ASSIGNED TASK = Copy the entries exactly. Leave out any pictures.

AVAILABLE DATA =
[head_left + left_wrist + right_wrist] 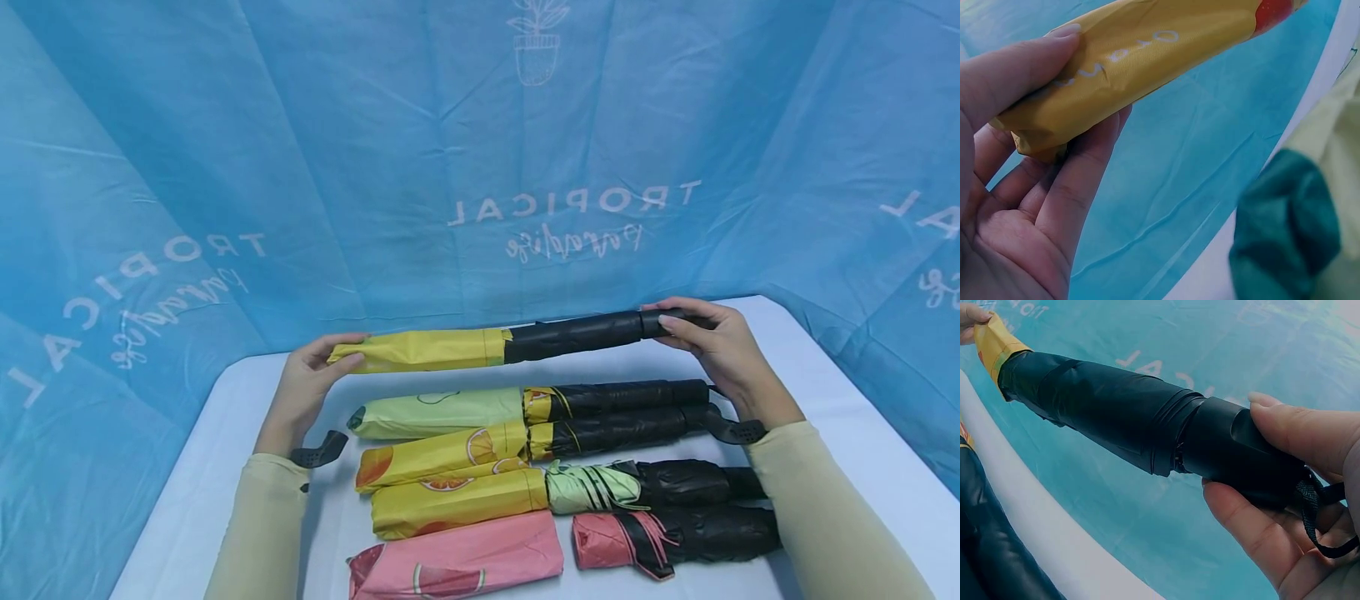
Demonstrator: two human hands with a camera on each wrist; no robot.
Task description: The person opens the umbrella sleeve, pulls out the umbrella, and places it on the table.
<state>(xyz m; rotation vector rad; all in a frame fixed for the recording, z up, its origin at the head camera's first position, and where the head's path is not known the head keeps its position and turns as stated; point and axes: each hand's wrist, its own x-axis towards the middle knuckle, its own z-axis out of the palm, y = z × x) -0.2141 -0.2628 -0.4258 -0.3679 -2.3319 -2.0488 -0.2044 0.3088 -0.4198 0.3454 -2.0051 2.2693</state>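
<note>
A folded black umbrella [577, 335] spans the space between both hands above the far part of the table. Its left end is inside a yellow sleeve [427, 350]. My left hand [303, 379] pinches the sleeve's closed end between thumb and fingers; white lettering and a red print show on it in the left wrist view. At the other end, my right hand [712, 342] grips the black handle [1235, 447], and a wrist strap [1310, 519] loops beside the fingers. How far the umbrella reaches inside the sleeve is hidden.
Nearer on the white table [247, 400] lie a light green sleeve [442, 414], two yellow orange-print sleeves [465, 504] and a pink watermelon sleeve [480, 562]. To their right are several folded black umbrellas [615, 433]. Blue printed cloth [375, 167] hangs behind.
</note>
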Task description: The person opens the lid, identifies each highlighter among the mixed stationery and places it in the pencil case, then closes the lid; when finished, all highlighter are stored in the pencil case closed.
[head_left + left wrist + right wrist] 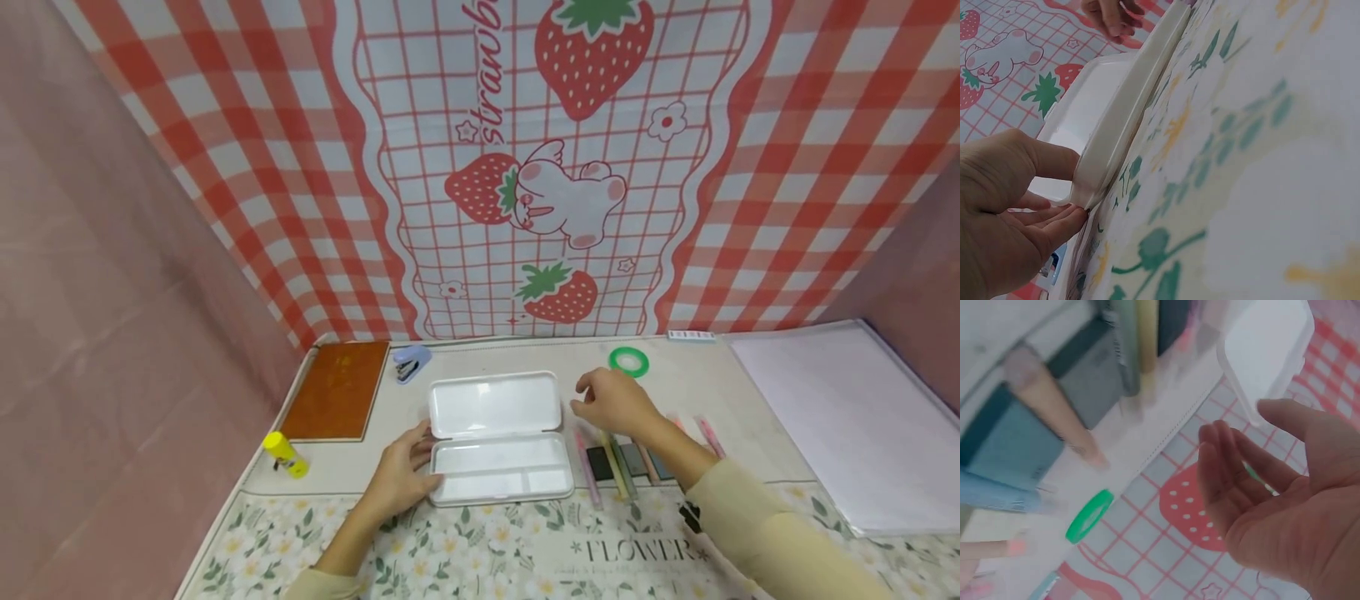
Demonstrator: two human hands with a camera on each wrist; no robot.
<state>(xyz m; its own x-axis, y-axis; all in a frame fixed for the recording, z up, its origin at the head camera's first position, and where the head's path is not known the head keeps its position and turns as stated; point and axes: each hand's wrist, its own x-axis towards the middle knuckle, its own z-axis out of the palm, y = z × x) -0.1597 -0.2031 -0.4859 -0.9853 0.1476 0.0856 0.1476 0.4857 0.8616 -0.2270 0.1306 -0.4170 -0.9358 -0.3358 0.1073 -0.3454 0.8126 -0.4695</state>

RESULT FOR THIS EXERCISE =
[head_left + left_wrist + right_wrist] 
Demonstrator: two human hands with a camera on each wrist; no robot.
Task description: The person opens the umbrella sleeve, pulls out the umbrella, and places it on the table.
<state>(xyz m; rotation vector rad; all in a frame fixed for the recording, z up, its origin at the head camera's first position, and where the head's path is not known the head keeps its position and turns as stated; point and axes: each hand's wrist, its own x-axis towards the middle knuckle, its own z-axis out of the palm, y = z × x) -0.2141 -0.2628 -0.4258 -0.3679 -2.3319 -2.0488 -0.2044 0.3088 -0.4198 0.3454 -2.0051 2.2693</state>
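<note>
A folded black umbrella [577, 335] spans the space between both hands above the far part of the table. Its left end is inside a yellow sleeve [427, 350]. My left hand [303, 379] pinches the sleeve's closed end between thumb and fingers; white lettering and a red print show on it in the left wrist view. At the other end, my right hand [712, 342] grips the black handle [1235, 447], and a wrist strap [1310, 519] loops beside the fingers. How far the umbrella reaches inside the sleeve is hidden.
Nearer on the white table [247, 400] lie a light green sleeve [442, 414], two yellow orange-print sleeves [465, 504] and a pink watermelon sleeve [480, 562]. To their right are several folded black umbrellas [615, 433]. Blue printed cloth [375, 167] hangs behind.
</note>
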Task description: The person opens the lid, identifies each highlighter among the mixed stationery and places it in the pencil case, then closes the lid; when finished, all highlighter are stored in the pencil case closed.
[head_left + left wrist + right wrist] 
Demonstrator: two human hands with a camera on each wrist; no robot.
<state>(xyz m; its own x-axis, y-axis; all in a frame fixed for the recording, z up, its origin at the head camera's first position, and where the head's path is not known the head keeps its position and turns as stated; point and axes: each hand's wrist, its own x-axis towards the middle knuckle, its own z-axis out of the palm, y = z × x) -0.1597 -0.2031 -0.4859 -0.9853 0.1476 0.0856 0.1476 0.4857 0.8616 -0.2270 0.1306 -0.4170 -0.9358 -0.3358 0.1073 -0.3454 0.8126 -0.4695</state>

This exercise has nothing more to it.